W Londynie zwolennicy prezydenta USA Donalda Trumpa wypuścili w sobotę w powietrze balon z wizerunkiem burmistrza brytyjskiej stolicy Sadiqa Khana w żółtym bikini. To odpowiedź na podobny protest przeciwko prezydentowi USA podczas jego lipcowej wizyty w Wielkiej Brytanii.
Gigantyczny balon wisiał w powietrzu przez niespełna dwie godziny, a koszt całego happeningu wyniósł blisko 60 tysięcy funtów i został opłacony przez sympatyków Donalda Trumpa oraz ruchy prawicowe w Wielkiej Brytanii. Relacje na temat zbiórki i kampanii zamieszczały między innymi telewizje Fox News i RT, a także prawicowe serwisy internetowe InfoWars i The Rebel Media.
Szacunek dla Trumpa
Główny organizator zbiórki, 28-letni Yanny Bruere, odrzucił pojawiające się wobec niego zarzuty o powiązania z radykalnie prawicowymi środowiskami oraz krytykę dotyczącą opublikowanych przez niego w przeszłości wpisów na Twitterze, które zostały określone przez niektóre media mianem antysemickich.
Bruere tłumaczył, że jego zdaniem "prezydentowi Ameryki, liderowi wolnego świata i największemu sojusznikowi Wielkiej Brytanii, należy się nieco szacunku".
Przedstawienie Khana w stroju kąpielowym miało być nawiązaniem do jego sprzeciwu wobec kampanii "Are you beach body ready?" z 2016 roku, która - zdaniem krytyków - promowała nierealny wizerunek kobiecego ciała i mogła mieć negatywny wpływ na poczucie wartości u młodych kobiet. Po konsultacjach z władzami zarządzającej siecią transportu publicznego spółki Transport for London burmistrz zakazał wówczas dalszego eksponowania podobnych reklam.
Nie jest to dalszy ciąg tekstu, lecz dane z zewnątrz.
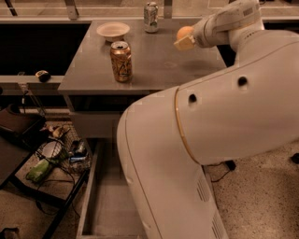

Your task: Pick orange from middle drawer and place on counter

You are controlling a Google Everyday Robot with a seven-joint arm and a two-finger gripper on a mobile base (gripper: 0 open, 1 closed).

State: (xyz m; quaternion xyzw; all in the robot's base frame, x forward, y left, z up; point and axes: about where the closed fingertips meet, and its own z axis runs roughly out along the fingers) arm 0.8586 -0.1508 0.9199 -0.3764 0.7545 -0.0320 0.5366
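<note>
The gripper point(185, 41) grips the orange point(183, 31) over the counter point(159, 63), well apart from the gold can point(121, 61)

The single camera looked down from high above and in front of the desk point(159, 65), facing its far edge, close behind the arm point(210, 140), whose bulk filled the lower right. The jaws sat upper right, over the desk, gripping the orange point(184, 31).

A gold-orange drink can point(121, 60) is stood upright near the front left of the grey worktop point(159, 65). A pale bowl point(112, 31) and a silver can point(150, 10) are set along its rear. The gripper point(183, 41) is held above the right rear part, closed around the orange point(184, 31).
</note>
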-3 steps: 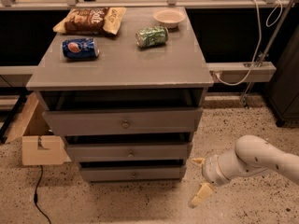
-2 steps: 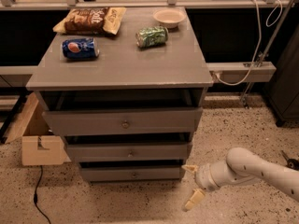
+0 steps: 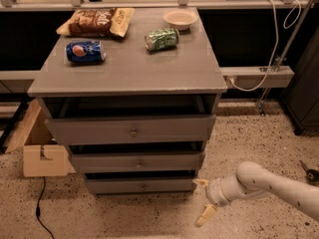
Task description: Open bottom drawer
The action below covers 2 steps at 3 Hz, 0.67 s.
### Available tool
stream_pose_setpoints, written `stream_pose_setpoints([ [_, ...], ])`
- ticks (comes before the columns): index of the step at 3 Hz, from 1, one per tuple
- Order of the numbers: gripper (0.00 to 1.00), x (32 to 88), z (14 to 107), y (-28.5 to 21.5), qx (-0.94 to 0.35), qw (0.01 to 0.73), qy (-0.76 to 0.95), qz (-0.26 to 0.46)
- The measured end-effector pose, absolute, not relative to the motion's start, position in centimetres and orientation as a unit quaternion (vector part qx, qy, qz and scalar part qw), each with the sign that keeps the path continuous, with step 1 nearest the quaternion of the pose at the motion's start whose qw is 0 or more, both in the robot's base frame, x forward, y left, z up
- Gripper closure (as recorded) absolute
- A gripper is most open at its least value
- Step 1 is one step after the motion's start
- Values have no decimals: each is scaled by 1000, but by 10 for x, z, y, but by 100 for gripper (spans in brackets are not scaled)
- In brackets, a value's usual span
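Note:
The grey cabinet has three drawer fronts. The bottom drawer [image 3: 139, 185] is the shortest and narrowest, with a small round metal knob [image 3: 143, 186] at its centre; its front sits slightly out. My gripper [image 3: 203, 199] is low, just right of the bottom drawer's right end, on a white arm coming from the lower right. Its two pale fingers [image 3: 205, 215] are spread apart, open and empty, one near the drawer corner and one lower down. It does not touch the knob.
On the cabinet top [image 3: 194, 73] lie a blue soda can [image 3: 85, 52], a green can [image 3: 162, 38], a chip bag [image 3: 95, 22] and a small bowl [image 3: 180, 18]. A cardboard box [image 3: 39, 148] stands left of the cabinet. A white cable tray [image 3: 259, 75] runs at right.
My arm and gripper have moved left across the floor, closer to the right end of the bottom drawer. The drawers have not moved.

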State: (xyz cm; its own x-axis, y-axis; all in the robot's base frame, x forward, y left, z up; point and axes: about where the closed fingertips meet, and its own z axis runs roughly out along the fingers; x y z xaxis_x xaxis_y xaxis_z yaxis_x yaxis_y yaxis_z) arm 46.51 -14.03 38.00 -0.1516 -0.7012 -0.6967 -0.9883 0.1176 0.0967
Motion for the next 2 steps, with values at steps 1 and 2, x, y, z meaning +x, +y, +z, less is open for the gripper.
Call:
stream_pose_setpoints([
  [1,0,482,335,-136,-642,251,672,270],
  [2,0,503,293,-126,-679,258,638,255],
])
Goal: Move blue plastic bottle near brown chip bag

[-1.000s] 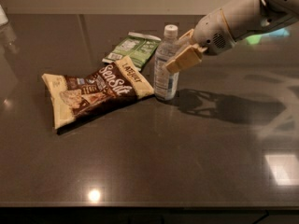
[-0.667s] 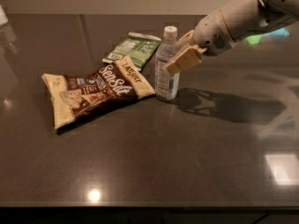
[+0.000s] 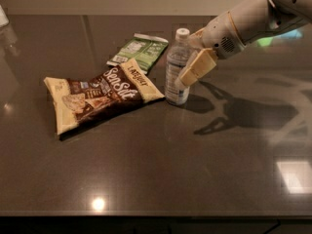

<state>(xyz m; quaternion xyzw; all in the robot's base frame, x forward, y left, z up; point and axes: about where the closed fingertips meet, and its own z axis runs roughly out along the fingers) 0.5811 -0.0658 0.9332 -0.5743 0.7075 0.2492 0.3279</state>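
Camera view shows a dark, glossy bench (image 3: 161, 179) with the blue plastic bottle (image 3: 172, 67) standing upright on it, a little right of the middle. Its white cap is on top. The hand (image 3: 181, 75) comes in from the right on a white arm (image 3: 248, 21) and is clamped on the bottle at the level of the label; one tan finger (image 3: 197, 67) lies across the near right side of the bottle, and the other one is hidden behind it. The brown chip bag (image 3: 100, 94) lies flat just to the left of the bottle, its right corner nearly at the bottle's foot. A smaller green packet (image 3: 141, 50) lies farther back, left of the bottle, partly under the far edge of the chip bag
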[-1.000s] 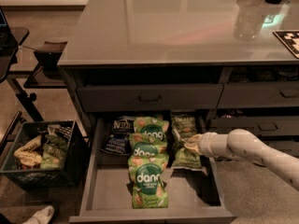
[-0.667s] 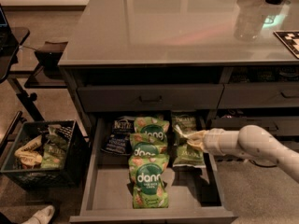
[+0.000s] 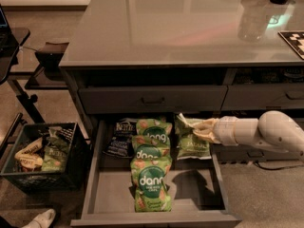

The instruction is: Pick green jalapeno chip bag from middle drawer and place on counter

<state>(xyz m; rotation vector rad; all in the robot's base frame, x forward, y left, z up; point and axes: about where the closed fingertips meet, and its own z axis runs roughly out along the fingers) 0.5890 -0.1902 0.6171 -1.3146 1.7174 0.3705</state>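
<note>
In the open middle drawer [image 3: 111, 189], right of the dark blue Kettle bag [image 3: 121, 137] and the row of dang bags [image 3: 151, 175], your green jalapeno chip bag [image 3: 190, 145] lies at the right side. The end effector [image 3: 198, 128] looks pinched shut on its top edge. You appear to be at the lift: raise it clear of the drawer, then up onto the counter surface [image 3: 180, 27].

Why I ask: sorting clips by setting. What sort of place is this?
Likely an office snack kitchen: grey counter, open middle drawer of chip bags, snack crate beside it. The gripper is at the green jalapeno chip bag.
</note>
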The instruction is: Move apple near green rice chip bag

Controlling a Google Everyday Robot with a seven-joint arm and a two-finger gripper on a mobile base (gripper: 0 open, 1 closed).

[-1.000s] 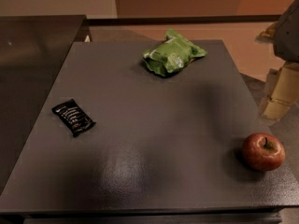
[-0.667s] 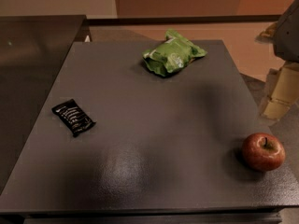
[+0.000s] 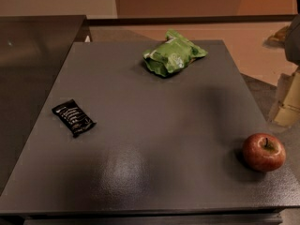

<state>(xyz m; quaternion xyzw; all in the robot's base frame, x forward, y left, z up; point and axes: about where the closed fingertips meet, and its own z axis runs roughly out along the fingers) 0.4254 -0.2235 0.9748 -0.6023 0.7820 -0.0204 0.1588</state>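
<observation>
The bag (image 3: 172,54) lies at the far edge of the tabletop (image 3: 154,125), and the apple (image 3: 263,152) by the near right corner. The hand (image 3: 287,102) hangs just off the right edge, with the apple in front of it and slightly left. Apart or together, I cannot tell.

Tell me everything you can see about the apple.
The apple is small, round and red with yellowish speckles, faintly glossy. A short brown stem rises from the dimple on top, so it sits upright. It rests on the dark grey table near the front right corner, touching nothing else. The green rice chip bag lies far off at the back. The pincer hangs past the table's right edge, clear of the apple.
</observation>
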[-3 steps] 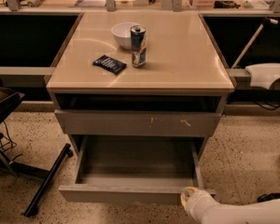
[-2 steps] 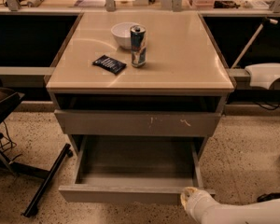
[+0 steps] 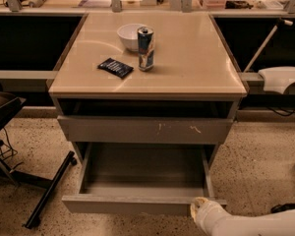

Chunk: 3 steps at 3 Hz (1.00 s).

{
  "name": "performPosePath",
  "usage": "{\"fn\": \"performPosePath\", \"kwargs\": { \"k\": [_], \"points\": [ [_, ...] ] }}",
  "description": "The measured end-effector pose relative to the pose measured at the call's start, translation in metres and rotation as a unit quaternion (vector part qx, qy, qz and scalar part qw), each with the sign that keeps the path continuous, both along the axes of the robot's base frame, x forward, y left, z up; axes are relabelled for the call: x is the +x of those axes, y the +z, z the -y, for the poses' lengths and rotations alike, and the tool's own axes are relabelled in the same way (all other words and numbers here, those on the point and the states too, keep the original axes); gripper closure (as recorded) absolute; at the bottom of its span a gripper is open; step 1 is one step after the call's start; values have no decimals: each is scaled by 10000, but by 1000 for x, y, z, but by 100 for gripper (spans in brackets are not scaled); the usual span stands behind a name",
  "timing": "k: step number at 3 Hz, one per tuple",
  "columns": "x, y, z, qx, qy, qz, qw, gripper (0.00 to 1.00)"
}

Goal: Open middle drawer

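Observation:
The middle drawer (image 3: 142, 173) stands pulled far out below the tabletop, showing its shallow grey box interior, which holds nothing. Its plain flat front (image 3: 128, 205) faces me near the bottom of the view. Above it is the wider grey front with white scratch marks (image 3: 145, 130), closed. My gripper (image 3: 201, 209) is at the end of the white arm that enters from the bottom right, and it sits against the right end of the open drawer's front edge.
On the beige tabletop (image 3: 196, 58) stand a white bowl (image 3: 129, 36), a drink can (image 3: 145, 48) and a dark packet (image 3: 115, 67). A black chair base (image 3: 44, 195) lies on the speckled floor at left. A white object (image 3: 280, 77) juts in at right.

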<state>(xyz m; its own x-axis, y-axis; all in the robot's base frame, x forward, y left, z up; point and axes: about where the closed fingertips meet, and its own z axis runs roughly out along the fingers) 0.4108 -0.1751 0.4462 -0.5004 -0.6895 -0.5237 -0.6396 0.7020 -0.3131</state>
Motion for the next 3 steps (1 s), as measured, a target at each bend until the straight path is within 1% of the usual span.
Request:
{"fn": "performPosePath", "kwargs": {
  "k": [1, 2, 3],
  "points": [
    [0, 0, 0, 0, 0, 0, 10000, 12],
    [0, 0, 0, 0, 0, 0, 10000, 0],
    [0, 0, 0, 0, 0, 0, 10000, 0]
  ]
}}
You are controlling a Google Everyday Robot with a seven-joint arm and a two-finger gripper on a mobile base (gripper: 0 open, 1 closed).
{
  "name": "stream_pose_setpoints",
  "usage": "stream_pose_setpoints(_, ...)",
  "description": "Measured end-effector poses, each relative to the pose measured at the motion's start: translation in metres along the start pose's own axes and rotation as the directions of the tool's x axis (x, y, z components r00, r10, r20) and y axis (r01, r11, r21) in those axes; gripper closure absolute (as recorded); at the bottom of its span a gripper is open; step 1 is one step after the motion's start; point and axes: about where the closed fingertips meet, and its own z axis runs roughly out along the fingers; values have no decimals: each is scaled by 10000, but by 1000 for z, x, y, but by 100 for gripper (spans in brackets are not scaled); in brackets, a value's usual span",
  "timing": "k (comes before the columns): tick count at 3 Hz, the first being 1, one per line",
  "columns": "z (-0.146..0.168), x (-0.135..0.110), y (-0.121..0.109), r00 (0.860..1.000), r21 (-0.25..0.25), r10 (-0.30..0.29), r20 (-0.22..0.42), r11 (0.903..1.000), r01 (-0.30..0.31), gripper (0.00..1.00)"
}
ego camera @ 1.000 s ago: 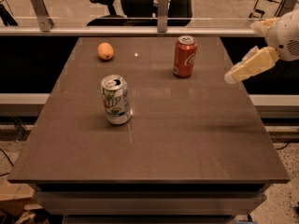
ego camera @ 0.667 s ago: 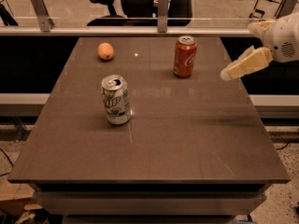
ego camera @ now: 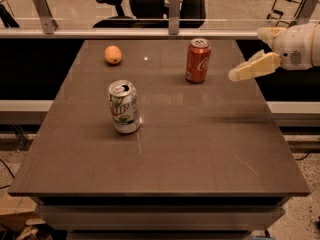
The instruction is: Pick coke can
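Observation:
The coke can [ego camera: 198, 60], red with white script and a silver top, stands upright on the far right part of the brown table [ego camera: 200, 149]. My gripper [ego camera: 246, 55] hovers over the table's right edge, to the right of the coke can and apart from it. It is open and empty. Its long cream lower finger [ego camera: 254, 67] points left toward the can, and a shorter one shows above it.
A white-and-green 7UP can [ego camera: 124, 107] stands upright left of the table's centre. An orange fruit [ego camera: 113, 54] lies at the far left. A glass rail with metal posts [ego camera: 174, 11] runs behind the table, with office chairs beyond it.
My gripper has moved a little to the left, closer to the coke can. The cans and the fruit have not moved.

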Motion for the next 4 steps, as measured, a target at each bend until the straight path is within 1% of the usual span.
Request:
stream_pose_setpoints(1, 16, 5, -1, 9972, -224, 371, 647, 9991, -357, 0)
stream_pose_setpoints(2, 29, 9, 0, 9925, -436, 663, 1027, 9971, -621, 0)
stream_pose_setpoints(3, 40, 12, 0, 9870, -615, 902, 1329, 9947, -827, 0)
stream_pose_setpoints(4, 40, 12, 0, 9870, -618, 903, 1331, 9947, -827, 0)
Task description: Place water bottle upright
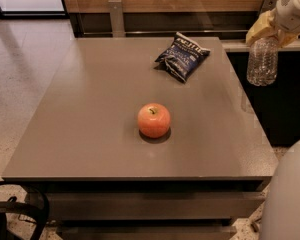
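Water bottle (262,62): hanging upright in air near the bench's (90,109) far right corner, gripper (268,31) jaws grasping its top.

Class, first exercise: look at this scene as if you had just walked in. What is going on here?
The robot's gripper, at the upper right, holds a water bottle by its top. The bottle hangs roughly upright in the air and appears to be just past the table's right edge, not yet set down. An apple sits near the middle of the table and a chip bag lies towards the back.
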`<action>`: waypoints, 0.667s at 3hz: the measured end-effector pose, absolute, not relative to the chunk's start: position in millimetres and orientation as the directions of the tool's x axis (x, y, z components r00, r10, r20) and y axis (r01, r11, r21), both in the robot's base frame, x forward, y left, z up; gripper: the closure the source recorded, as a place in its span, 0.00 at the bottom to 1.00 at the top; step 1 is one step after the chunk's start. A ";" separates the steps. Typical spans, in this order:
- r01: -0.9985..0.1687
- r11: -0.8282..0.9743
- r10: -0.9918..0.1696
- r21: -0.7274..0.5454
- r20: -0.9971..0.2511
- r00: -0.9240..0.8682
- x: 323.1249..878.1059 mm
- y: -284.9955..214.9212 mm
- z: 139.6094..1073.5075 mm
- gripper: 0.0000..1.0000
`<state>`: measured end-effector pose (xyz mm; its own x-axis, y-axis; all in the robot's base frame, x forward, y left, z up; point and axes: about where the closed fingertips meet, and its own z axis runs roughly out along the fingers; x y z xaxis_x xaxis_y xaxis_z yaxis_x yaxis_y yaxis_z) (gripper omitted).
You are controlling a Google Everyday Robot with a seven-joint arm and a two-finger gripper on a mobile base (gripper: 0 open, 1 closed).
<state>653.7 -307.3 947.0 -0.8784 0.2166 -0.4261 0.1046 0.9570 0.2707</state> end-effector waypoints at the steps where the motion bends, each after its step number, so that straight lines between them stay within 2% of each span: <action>1: -0.002 0.966 0.138 0.258 -0.526 -0.839 659.0 -308.1 965.4 1.00; 2: -0.152 0.967 0.017 0.207 -0.641 -0.768 658.1 -304.3 986.0 1.00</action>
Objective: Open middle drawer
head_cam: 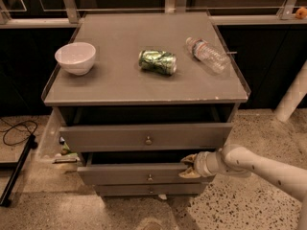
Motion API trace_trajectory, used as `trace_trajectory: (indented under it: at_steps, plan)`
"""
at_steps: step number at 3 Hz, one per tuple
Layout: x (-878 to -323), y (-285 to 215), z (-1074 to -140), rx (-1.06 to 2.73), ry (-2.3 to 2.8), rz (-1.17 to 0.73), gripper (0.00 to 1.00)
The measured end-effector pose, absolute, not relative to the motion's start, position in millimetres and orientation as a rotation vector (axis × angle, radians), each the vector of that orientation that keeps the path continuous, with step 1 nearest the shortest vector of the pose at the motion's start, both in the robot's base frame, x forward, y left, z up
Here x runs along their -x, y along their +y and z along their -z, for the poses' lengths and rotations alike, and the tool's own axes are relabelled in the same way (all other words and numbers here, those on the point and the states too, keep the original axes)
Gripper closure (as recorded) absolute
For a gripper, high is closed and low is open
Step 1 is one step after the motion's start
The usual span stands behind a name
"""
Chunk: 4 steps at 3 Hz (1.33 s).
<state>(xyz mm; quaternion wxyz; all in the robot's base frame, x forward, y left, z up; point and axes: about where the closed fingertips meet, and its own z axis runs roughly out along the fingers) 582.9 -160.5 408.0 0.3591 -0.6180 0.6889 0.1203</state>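
The middle drawer [139,174] is a grey front of medium height with a small round knob [149,178]. It sits under the top drawer [144,137] and is pulled out a little, with a dark gap above its front. My gripper [188,166] reaches in from the right. It is at the right end of the middle drawer's front, at its top edge and touching it. The slim bottom drawer [151,189] lies below, nearly flush.
The top drawer stands out further than the middle one. On the cabinet top [120,80] are a white bowl [75,57], a crushed green can [157,62] and a plastic bottle [207,55] lying on its side. A black cable [17,131] lies on the floor at the left.
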Motion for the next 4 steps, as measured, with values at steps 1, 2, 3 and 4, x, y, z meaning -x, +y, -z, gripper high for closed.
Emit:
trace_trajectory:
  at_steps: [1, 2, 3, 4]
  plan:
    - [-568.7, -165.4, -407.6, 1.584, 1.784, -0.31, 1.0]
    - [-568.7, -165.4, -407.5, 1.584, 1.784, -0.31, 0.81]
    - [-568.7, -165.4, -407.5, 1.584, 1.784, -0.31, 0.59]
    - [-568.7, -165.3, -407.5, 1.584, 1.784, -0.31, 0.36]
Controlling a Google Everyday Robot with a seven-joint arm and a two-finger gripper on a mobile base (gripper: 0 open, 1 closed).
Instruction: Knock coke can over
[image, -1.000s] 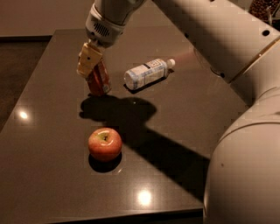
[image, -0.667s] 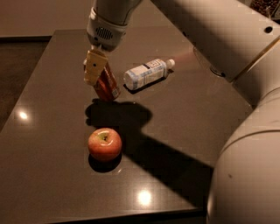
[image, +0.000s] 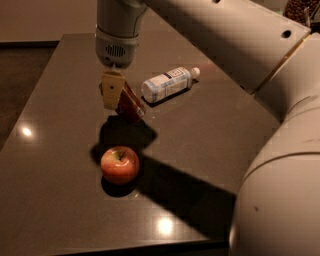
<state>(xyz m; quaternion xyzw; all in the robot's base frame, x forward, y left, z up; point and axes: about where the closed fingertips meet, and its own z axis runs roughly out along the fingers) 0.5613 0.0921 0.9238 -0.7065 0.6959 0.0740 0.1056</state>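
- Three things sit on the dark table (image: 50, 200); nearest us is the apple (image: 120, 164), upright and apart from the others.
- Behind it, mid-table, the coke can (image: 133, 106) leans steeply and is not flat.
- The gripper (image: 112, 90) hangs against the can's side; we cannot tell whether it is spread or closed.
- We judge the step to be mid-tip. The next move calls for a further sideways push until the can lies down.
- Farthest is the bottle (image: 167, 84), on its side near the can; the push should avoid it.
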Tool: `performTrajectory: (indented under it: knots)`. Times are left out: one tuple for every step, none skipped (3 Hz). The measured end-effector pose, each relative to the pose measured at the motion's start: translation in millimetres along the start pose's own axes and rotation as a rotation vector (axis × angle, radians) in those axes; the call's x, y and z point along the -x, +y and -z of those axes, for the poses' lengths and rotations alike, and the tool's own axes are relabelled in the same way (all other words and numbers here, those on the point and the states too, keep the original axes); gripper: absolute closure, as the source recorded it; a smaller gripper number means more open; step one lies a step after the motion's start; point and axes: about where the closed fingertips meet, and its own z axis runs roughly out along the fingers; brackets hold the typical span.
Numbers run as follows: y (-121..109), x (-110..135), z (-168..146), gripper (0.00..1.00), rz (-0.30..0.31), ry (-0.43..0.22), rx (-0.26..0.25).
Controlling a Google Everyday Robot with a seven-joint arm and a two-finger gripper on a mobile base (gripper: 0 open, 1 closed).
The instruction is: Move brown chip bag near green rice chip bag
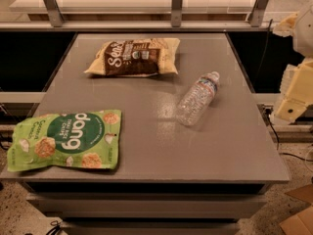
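A grey table (161,146) fills most of the view, its top smooth and faintly shiny; beyond its far edge a metal railing (176,4) runs before a pale counter; speckled floor (303,175) shows at the near right. The green rice chip bag (66,140) lies flat on the near left corner; the brown chip bag (134,57) lies far centre, well apart from it; a clear water bottle (197,98) lies on its side right of centre; the gripper (295,99) hangs beyond the table's right edge, and I cannot tell whether it is open or closed.
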Motion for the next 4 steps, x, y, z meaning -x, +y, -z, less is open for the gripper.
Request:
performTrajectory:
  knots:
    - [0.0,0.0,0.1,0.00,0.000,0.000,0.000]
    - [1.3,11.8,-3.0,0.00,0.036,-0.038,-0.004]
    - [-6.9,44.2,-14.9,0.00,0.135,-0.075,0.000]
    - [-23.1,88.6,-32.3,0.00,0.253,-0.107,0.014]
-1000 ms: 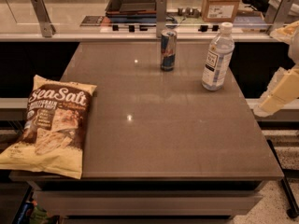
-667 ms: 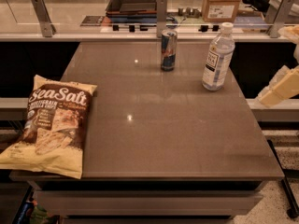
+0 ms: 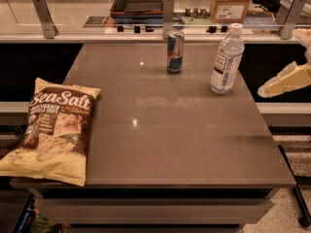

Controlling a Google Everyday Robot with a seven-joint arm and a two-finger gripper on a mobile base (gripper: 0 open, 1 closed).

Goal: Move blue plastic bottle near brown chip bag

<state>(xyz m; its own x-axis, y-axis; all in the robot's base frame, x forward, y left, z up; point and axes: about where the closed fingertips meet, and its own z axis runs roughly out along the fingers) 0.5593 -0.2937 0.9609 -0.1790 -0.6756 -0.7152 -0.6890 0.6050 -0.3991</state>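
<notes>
Nothing of the task is done yet. The bottle (image 3: 227, 59) stands upright at the far right of the desk (image 3: 184, 135), near the can (image 3: 175, 52) and well apart from the bag (image 3: 54, 130), which lies flat at the near left edge. The gripper (image 3: 286, 80) hangs off the desk's right side, near the bottle but not touching it. I cannot tell whether it is open or closed. Grasping the bottle, carrying it across and setting it by the bag all remain.
</notes>
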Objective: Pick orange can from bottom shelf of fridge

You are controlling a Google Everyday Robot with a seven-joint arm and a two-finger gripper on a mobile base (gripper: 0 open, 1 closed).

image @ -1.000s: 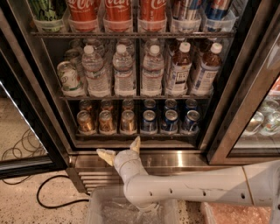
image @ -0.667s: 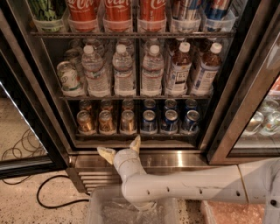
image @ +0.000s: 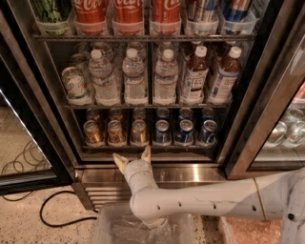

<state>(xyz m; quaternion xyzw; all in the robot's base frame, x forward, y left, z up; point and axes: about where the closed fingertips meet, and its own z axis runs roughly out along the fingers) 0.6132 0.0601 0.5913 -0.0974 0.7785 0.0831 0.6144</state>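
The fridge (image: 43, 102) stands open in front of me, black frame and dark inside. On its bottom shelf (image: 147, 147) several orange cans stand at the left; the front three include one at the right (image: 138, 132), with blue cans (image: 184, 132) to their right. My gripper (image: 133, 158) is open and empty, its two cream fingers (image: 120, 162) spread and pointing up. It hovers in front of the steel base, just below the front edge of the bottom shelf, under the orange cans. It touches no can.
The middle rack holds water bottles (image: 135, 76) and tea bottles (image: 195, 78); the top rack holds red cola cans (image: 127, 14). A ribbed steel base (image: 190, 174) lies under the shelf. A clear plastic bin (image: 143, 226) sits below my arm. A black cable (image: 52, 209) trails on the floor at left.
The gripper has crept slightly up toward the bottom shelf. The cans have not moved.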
W sobotę w momencie rozpoczęcia akcji na miejscu zgromadziła się niewielka grupka osób, które protestowały przeciwko rządom Khana w Londynie, zarzucając mu odpowiedzialność za rosnącą przestępczość w stolicy oraz podkreślając swoje niezadowolenie z tego, że burmistrz jest muzułmaninem.
W ogniu krytyki
Przeciwnicy burmistrza argumentowali, że z pewnością nie pozwoliłby na podobną próbę ośmieszenia samego siebie, ale ratusz wydał im pozwolenie na przeprowadzenie takiego happeningu.
Pytany przez telewizję ITV o sobotnią demonstrację Khan żartobliwie odparł, że "jeśli ludzie chcą spędzić sobotę, patrząc na mnie w żółtym bikini, to proszę bardzo". Dodał jednocześnie, że nie uważa, żeby ten kolor do niego pasował.